Face aux différents types de décanteurs gravitaires lamellaires et au très large éventail de cas d’usage rencontrés sur le terrain, les utilisateurs doivent se poser certaines questions afin de s’orienter vers la solution la plus adaptée à leur application. « Le débit est le critère de dimensionnement numéro un. Un décanteur lamellaire est peu sensible à la charge polluante mais très sensible aux débits de pointe. Les principaux paramètres à analyser sont donc le débit nominal et le débit de pointe, la concentration en matières en suspension (MES), le type d’effluent à traiter (eau potable, eaux usées, effluents industriels) car cela joue une influence sur la qualité des matériaux que nous devons utiliser – avec l’eau potable, les matériaux sont soumis à des normes strictes ACS. L'espacement entre les lamelles est ajusté selon la concentration en particules essentiellement. Leur vitesse de chute a une influence sur le nombre de lamelles à installer (la surface nécessaire) », explique Nicolas Meudal, fondateur de 1h203.

« On pourrait avancer que la meilleure configuration serait des lamelles le plus serrées, donc l'ouvrage le plus compact et le moins cher. Si cela est vrai avec de l’eau potable, il y a quand même des limites avec des eaux usées. En traitement primaire, les pré-traitements situés juste avant la décantation sont de plus ou moins bonne qualité, ce qui peut se traduire par la présence de filasses. Si les lamelles sont trop serrées, le risque de colmatage est alors très important », précise Pierre Verdun, expert en technologie de séparation au département technique d’OTV-Veolia.

Dans le cas d’eaux usées industrielles, « si l'objectif est de rejeter dans un réseau d’assainissement vers une station d’épuration (STEP) municipale, le dimensionnement du décanteur lamellaire permettra un traitement, non pas pour obtenir de l’eau claire mais seulement pour enlever une partie importante de la pollution afin de ne pas gêner la STEP », précise Olivier Bousige, directeur commercial d’ExoCell.

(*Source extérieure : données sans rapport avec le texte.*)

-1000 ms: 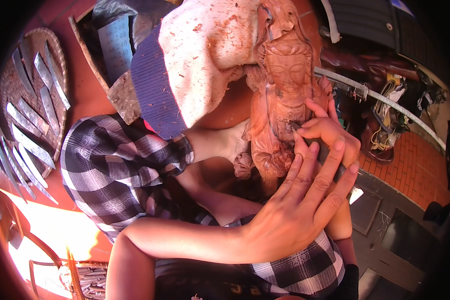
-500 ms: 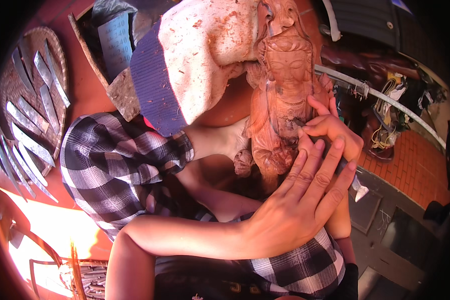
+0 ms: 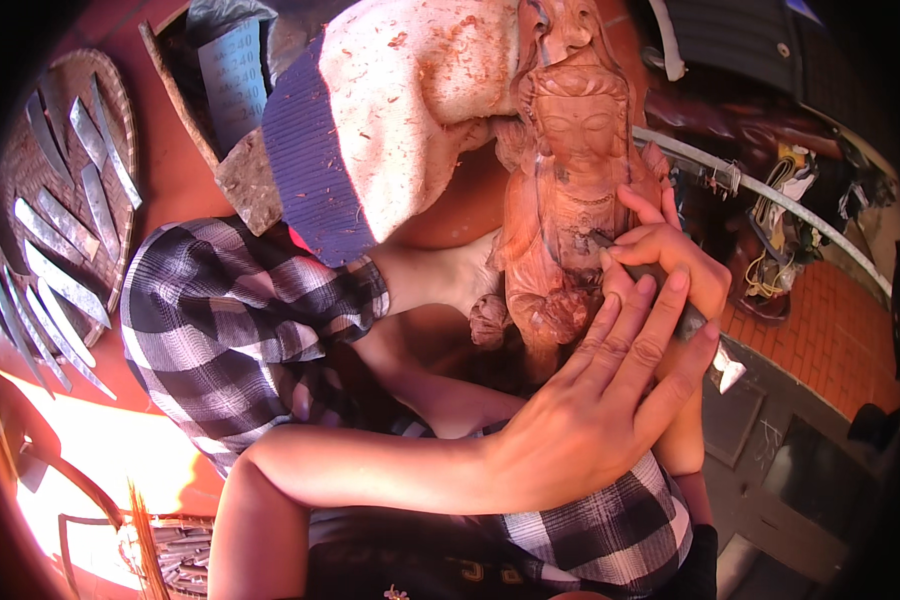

Thibault Le Bourdonnec, directeur Innovation & Développement de CTP environnement, va plus loin en indiquant qu’il existe des réponses multiples et modulables, fixes ou mobiles, en fonction des besoins et contraintes des exploitants : « Les solutions préconisées vont être fonction de la nature des MES (particules minérales, organiques, leur densité, leur granulométrie...), la surface au sol et la hauteur disponibles, mais aussi l’organisation humaine prévue pour l’exploitation du décanteur, le niveau d‘automatisation souhaité. De même, on prendra en compte le budget d‘investissement ou de location, si le besoin actuel va rester inchangé les prochaines années, s’il y a un traitement prévu amont ou en aval du décanteur, la filière de gestion des boues de décantation, avec ou sans déshydratation, la siccité visée ».

Ce que confirme Steeve Hagelstein, gérant d’Aqua-Traitement : « Les utilisateurs veulent-ils simplement extraire les boues, ou alors les déshydrater, les stocker, les laisser à l’intérieur pour pouvoir les traiter par batchs ? L’application déterminera la hauteur sous les lames, par exemple ».

Il convient également de souligner que le traitement physico-chimique retenu, à savoir le type de coagulant et, surtout, le choix du floculant, influence directement la formation des flocs et leur aptitude à décanter, pouvant modifier sensiblement les performances d'un même décanteur lamellaire.

Enfin, Olivier Bousige (ExoCell) fait remarquer que « les particules en suspension sont plus ou moins aptes à la décantation. Il faut alors ajouter plus ou moins de produits chimiques pour une coagulation-floculation, privilégier des décanteurs à recirculation de boue, etc. Mais la décantation n’est pas forcément le traitement le plus pertinent dans de nombreuses industries – l'agroalimentaire, par exemple, car les effluents sont gras. Avec des matières en suspension légères et décantant difficilement, il faut plutôt s'orienter vers la flottation. En plus d’atteindre de bien meilleurs rendements de clarification de l'eau et d’épaississement des boues, les installations sont encore plus compactes ».